Collected data entries
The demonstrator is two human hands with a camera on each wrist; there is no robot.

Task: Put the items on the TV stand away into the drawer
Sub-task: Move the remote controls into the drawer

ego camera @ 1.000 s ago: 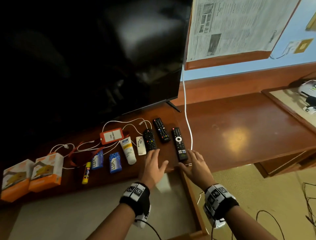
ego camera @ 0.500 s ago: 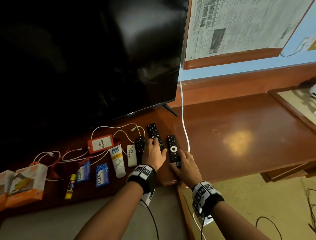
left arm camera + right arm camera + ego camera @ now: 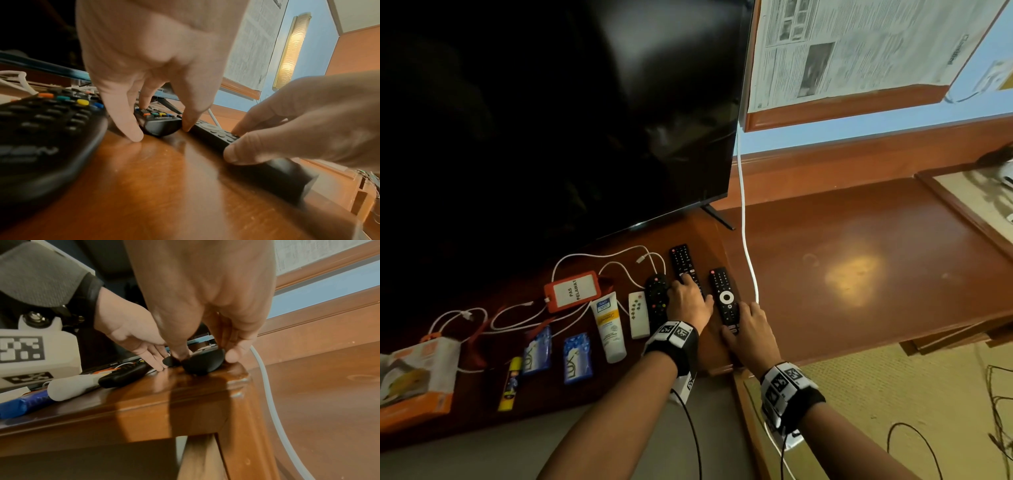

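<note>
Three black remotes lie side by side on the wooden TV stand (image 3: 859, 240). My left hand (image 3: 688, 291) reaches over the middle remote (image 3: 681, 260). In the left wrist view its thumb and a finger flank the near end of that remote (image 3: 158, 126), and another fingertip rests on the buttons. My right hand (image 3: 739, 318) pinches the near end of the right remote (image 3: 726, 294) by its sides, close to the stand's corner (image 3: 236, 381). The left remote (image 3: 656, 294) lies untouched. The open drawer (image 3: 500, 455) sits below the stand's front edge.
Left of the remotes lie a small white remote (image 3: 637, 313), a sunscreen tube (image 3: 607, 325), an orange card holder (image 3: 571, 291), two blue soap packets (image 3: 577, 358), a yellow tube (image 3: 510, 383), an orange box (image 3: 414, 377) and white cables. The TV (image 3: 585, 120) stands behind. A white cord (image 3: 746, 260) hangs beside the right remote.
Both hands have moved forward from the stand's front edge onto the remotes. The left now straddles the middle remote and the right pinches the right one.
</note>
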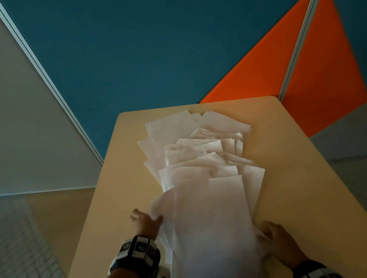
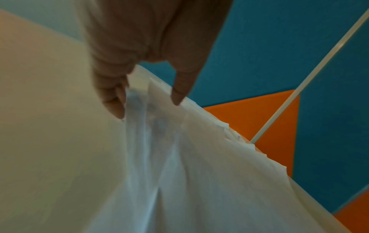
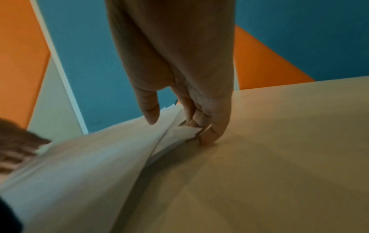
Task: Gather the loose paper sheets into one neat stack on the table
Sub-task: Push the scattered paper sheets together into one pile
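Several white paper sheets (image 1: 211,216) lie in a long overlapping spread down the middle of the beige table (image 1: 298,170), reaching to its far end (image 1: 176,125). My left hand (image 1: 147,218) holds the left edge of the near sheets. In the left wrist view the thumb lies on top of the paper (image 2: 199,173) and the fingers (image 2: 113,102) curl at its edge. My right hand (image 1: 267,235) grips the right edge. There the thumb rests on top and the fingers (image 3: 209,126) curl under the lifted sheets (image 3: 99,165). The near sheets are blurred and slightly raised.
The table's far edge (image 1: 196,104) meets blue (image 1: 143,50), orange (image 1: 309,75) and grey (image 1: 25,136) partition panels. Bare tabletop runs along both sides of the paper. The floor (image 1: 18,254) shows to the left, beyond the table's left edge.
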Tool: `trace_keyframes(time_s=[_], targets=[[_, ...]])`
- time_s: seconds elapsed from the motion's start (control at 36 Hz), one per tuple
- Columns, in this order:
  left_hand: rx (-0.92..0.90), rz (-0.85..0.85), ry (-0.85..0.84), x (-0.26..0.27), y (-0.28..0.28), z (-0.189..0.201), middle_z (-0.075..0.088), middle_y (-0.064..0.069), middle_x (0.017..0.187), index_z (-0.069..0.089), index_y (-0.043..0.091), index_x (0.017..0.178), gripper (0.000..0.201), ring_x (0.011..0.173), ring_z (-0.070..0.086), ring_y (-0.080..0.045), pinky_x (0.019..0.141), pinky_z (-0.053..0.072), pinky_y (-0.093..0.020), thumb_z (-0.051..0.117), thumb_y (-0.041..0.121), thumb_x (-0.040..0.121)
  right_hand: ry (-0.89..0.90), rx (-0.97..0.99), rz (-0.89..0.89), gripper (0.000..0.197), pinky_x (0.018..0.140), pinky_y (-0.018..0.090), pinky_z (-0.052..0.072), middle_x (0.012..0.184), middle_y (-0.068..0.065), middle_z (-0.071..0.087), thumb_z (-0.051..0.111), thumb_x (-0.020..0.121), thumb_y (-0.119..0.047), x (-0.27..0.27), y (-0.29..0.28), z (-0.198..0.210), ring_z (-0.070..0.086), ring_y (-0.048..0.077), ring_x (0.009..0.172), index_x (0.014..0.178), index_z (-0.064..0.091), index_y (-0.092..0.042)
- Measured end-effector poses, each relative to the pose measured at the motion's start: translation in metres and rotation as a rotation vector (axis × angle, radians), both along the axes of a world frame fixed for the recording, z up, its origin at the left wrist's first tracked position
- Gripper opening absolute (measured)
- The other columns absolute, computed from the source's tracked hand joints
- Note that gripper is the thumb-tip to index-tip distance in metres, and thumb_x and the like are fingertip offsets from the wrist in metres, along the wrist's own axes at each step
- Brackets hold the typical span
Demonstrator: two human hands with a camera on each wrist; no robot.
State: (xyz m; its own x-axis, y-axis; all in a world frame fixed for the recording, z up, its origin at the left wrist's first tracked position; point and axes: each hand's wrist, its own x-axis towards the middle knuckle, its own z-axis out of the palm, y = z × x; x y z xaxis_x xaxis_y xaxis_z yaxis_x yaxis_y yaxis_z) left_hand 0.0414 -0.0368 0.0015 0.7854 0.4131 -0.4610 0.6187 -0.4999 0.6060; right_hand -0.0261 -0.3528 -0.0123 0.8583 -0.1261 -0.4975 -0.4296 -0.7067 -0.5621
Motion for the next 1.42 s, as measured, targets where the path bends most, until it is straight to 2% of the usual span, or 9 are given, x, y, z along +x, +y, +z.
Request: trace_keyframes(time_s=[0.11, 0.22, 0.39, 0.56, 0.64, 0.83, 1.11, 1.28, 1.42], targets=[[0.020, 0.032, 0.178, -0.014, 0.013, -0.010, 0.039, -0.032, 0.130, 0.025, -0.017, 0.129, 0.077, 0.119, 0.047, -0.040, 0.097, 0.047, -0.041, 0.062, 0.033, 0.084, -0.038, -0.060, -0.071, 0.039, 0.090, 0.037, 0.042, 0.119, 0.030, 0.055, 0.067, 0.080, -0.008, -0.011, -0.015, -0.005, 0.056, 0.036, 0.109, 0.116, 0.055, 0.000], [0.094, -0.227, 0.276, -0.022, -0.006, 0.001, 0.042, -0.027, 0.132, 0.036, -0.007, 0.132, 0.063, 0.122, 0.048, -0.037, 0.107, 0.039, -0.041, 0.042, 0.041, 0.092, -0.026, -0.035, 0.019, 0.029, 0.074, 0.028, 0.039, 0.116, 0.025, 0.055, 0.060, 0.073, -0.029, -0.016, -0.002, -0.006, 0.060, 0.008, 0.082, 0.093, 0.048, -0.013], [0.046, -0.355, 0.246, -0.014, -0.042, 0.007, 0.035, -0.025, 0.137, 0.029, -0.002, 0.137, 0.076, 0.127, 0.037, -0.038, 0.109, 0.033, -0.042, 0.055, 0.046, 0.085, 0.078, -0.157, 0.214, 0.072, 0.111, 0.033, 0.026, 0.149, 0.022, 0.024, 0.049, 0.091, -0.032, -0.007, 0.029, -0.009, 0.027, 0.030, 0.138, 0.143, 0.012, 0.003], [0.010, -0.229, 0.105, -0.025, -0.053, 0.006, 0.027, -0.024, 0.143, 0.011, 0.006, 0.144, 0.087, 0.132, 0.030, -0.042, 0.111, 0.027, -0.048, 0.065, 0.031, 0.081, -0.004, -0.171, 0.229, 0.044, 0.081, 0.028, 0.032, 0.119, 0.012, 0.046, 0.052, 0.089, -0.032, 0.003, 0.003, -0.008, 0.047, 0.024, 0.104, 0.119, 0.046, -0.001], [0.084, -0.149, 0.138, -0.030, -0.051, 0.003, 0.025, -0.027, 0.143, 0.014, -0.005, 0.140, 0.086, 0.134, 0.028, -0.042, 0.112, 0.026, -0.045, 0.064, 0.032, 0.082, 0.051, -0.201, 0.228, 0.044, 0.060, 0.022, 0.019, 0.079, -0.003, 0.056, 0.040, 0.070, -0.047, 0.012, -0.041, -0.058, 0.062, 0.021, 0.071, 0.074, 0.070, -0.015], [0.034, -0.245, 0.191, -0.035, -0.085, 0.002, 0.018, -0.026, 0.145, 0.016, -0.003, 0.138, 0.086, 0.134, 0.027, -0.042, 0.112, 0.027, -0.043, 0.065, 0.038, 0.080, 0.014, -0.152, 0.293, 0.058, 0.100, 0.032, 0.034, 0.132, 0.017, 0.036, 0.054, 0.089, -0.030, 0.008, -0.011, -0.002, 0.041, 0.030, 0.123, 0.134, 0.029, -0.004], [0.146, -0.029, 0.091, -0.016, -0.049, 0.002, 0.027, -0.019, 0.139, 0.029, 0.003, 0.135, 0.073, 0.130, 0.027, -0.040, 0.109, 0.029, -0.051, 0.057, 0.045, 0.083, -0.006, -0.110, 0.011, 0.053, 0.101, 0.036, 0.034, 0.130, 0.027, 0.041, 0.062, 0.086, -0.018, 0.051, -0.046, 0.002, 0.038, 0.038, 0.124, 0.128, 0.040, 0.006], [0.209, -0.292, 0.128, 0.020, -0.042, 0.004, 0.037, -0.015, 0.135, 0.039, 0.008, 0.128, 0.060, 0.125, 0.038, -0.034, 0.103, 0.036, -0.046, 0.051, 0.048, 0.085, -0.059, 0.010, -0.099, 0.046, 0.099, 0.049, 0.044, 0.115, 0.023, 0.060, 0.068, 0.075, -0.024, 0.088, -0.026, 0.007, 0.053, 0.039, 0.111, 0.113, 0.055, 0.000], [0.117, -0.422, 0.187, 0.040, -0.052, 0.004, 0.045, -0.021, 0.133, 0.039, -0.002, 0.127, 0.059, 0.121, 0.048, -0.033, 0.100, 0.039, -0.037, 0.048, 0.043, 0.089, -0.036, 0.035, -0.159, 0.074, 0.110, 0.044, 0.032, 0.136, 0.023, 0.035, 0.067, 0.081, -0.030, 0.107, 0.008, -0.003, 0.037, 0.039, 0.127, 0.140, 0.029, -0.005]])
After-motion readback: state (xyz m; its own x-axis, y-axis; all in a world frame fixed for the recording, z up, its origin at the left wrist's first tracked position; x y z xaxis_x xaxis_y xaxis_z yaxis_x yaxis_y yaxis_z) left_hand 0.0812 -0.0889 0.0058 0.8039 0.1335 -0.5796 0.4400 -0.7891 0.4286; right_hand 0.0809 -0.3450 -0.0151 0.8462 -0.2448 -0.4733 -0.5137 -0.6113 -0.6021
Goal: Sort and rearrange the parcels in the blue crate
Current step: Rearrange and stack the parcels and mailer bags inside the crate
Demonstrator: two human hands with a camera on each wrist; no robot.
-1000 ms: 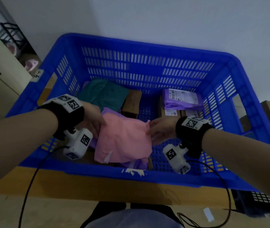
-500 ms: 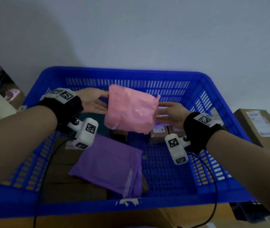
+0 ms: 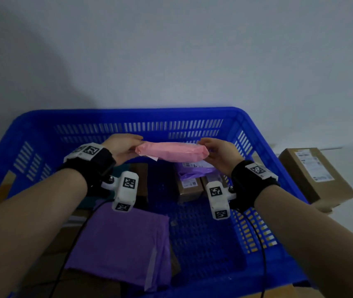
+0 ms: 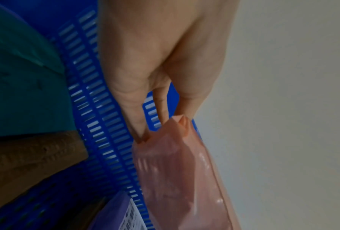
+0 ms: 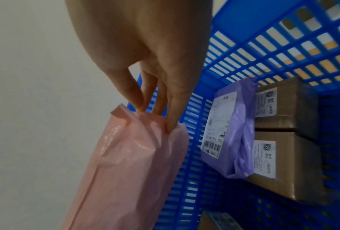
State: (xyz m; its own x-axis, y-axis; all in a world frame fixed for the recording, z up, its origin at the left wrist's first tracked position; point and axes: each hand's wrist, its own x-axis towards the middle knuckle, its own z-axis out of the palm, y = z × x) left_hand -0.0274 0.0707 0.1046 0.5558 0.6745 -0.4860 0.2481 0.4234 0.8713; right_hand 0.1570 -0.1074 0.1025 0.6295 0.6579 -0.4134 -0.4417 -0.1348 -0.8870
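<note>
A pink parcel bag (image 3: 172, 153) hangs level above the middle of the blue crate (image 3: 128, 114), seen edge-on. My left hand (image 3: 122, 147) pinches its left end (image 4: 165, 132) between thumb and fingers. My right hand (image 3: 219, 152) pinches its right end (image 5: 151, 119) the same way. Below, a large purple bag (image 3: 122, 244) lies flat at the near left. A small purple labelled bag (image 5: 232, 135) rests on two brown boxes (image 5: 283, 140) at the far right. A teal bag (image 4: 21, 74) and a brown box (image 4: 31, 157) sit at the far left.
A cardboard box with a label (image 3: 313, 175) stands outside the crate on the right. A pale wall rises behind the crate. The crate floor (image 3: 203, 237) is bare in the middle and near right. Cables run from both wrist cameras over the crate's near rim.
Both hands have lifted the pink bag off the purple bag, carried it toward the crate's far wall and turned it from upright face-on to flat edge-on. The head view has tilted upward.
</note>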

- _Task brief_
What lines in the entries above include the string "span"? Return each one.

- _Result_
- Brackets hold the typical span
Motion for the next 1.42 s, as measured, targets where the path bends most, until it is straight to 2% of the usual span, or 9 are given, x, y, z along +x, +y, +z.

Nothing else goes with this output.